> What is needed: Print the data below exactly, but only the lines from the one containing "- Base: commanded" down to the one containing "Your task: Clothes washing", inclusive.

> Data provided:
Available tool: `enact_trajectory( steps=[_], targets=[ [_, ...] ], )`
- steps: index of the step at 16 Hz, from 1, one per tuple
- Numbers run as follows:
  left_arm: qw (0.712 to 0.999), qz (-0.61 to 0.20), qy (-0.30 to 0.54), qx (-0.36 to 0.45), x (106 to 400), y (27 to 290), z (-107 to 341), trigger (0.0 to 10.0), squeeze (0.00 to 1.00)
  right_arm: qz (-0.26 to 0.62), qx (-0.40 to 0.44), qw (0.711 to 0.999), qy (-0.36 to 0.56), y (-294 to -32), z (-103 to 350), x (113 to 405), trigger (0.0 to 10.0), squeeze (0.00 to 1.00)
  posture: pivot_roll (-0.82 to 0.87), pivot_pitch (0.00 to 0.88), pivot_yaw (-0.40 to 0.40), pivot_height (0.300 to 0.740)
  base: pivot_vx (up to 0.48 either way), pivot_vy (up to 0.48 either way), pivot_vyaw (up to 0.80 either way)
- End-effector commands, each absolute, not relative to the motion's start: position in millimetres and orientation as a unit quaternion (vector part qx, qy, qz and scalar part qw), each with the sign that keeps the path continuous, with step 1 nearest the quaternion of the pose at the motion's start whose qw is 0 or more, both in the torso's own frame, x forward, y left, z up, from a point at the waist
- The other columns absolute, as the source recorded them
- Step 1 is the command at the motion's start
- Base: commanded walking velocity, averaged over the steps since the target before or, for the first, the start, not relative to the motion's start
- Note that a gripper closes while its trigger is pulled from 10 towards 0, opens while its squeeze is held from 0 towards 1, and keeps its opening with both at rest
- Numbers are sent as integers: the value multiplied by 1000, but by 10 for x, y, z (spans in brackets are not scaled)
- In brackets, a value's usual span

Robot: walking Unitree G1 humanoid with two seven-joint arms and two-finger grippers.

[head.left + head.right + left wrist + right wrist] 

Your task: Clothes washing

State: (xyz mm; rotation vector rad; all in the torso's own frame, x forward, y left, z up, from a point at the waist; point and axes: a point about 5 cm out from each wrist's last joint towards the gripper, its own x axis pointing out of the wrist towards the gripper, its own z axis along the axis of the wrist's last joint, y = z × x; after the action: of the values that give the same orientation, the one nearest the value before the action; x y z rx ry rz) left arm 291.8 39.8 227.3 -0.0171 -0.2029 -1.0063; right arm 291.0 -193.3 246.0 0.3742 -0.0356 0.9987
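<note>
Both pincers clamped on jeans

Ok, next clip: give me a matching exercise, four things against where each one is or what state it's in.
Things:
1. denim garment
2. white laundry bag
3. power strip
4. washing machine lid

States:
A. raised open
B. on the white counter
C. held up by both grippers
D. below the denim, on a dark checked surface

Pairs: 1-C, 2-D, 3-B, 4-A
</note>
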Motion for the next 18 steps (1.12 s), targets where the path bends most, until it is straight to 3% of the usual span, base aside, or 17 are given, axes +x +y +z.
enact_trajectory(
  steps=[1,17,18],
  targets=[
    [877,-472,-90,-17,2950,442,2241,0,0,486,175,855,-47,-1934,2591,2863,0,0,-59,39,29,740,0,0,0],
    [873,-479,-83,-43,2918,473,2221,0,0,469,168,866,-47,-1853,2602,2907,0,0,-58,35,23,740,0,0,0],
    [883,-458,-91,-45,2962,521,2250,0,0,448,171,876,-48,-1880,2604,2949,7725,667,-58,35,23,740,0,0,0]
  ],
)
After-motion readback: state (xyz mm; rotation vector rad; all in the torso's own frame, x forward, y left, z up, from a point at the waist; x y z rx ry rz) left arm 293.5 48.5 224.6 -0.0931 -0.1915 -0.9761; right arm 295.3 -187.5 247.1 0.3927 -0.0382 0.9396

> Your solution:
- Base: commanded walking velocity, averaged over the steps since the target before or, for the first, the start, not relative to the motion's start
- Note that a gripper closes while its trigger is pulled from 10 towards 0, opens while its squeeze is held from 0 towards 1, and keeps its opening with both at rest
- Numbers are sent as integers: the value multiplied by 1000, but by 10 for x, y, z (spans in brackets are not scaled)
- In brackets, a value's usual span

Robot: walking Unitree G1 humanoid with two seven-joint arms and two-finger grippers.

[head.left + head.right + left wrist + right wrist] 

Your task: Clothes washing

Nothing further remains in the output.